北米興行、久々の“無風状態” 『ドクター・ストレンジMoM』はどこまで成績を伸ばす?
北米映画興行に、ふたたび“嵐の前の静けさ”がやってきた。『スパイダーマン:ノー・ウェイ・ホーム』に続く、マーベル・シネマティック・ユニバース(MCU)最新作『ドクター・ストレンジ/マルチバース・オブ・マッドネス』の世界公開を控え、4月29日~5月1日の興行収入ランキングはやや久しぶりの無風状態。スタジオ各社が新作の公開を見合わせた格好だ。
第1位は先週に引き続き、ドリームワークス&ユニバーサル・ピクチャーズのアニメーション映画『バッドガイズ』。前週比−32.8%という、公開2週目としては低めの下落率で1,610万ドルを稼ぎ出した。本作は3月中旬より海外市場で先行公開されており、北米での好調を受け、全世界興行収入は1億ドルを突破している(1億1,874万ドル)。
おなじみのファミリー向け実写映画も、先週から変わらず順位をキープした。第2位『ソニック・ザ・ムービー/ソニック VS ナックルズ』は前週比−27.5%という粘り強さで1,135万ドルを記録し、北米興行収入は1億6,092万ドル。第3位『ファンタスティック・ビーストとダンブルドアの秘密』は3日間で830万ドル(前週比−40.7%)、北米興収は7955万ドルとなった。以前からの予想通り、1億ドルの大台突破は確実とみられる。
『ソニック』『ファンタビ』の特徴は、ともに海外市場で非常に優れた成果をあげていることだ。全世界興行収入の数値を見ると、『ソニック』が3億2,352万ドル、『ファンタビ』が3億2,955万ドルで、『バッドガイズ』と比較できるものではない(もちろん、そもそもの目標値やターゲット設定が異なるわけだが)。とりわけ日本における『ファンタビ』人気には目を見張るものがあり、いよいよドイツを抜いて海外市場No.1となった。
先週のランキングを賑わせた中規模作品&アート映画は、ともに公開2週目らしく大きめの下落率を示した。『ライトハウス』(2019年)のロバート・エガース監督最新作『The Northman(原題)』は610万ドル(前週比−48.7%)を記録して第4位に変わらずランクイン。

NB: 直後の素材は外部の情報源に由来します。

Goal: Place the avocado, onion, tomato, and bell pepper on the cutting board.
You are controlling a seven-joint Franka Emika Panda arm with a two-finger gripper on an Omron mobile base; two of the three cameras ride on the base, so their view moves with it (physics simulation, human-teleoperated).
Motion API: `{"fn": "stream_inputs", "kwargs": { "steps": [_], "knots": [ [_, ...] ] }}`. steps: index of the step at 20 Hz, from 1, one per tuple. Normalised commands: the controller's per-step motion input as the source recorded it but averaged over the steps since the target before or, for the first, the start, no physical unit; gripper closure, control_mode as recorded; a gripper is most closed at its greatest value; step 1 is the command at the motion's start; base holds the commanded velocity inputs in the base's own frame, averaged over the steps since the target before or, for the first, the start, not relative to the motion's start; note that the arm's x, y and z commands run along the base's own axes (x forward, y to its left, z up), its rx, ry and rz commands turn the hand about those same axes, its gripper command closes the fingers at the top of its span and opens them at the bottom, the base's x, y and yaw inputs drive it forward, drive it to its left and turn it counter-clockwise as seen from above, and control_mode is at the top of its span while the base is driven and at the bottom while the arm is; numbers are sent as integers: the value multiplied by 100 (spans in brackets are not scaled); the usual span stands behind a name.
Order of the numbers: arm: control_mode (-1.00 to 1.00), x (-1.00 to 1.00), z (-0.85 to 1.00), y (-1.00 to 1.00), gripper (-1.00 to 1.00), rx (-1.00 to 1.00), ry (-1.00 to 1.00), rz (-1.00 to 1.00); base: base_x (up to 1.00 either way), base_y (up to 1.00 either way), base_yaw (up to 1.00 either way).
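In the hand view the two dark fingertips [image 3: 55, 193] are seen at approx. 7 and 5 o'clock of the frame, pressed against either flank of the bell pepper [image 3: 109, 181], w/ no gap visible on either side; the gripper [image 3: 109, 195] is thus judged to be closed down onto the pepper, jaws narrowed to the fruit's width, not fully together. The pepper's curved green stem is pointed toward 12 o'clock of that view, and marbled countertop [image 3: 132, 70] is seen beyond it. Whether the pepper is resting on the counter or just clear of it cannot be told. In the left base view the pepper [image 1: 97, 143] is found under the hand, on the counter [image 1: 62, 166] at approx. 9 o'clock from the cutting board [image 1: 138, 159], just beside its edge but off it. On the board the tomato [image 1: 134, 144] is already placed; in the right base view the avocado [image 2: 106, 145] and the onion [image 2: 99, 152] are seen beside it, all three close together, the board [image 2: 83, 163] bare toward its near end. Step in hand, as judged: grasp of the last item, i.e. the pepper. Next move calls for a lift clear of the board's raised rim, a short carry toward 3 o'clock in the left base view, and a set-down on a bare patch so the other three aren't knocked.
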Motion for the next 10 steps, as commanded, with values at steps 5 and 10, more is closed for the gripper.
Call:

ニコラス・ケイジが本人役で主演した『The Unbearable Weight of Massive Talent(原題)』は393万ドル(前週比−45%)で、先週の第5位から第7位にランクダウンした。どちらもコスト回収の面では厳しい状況だが、ラインナップの多様性に貢献するなど、業界において独自の闘いを続けていることも事実。コロナ禍からの再起動にあたる時期にスタジオ側があえて挑戦したケースゆえ、単なるビジネス的失敗として評価されないことを祈りたい。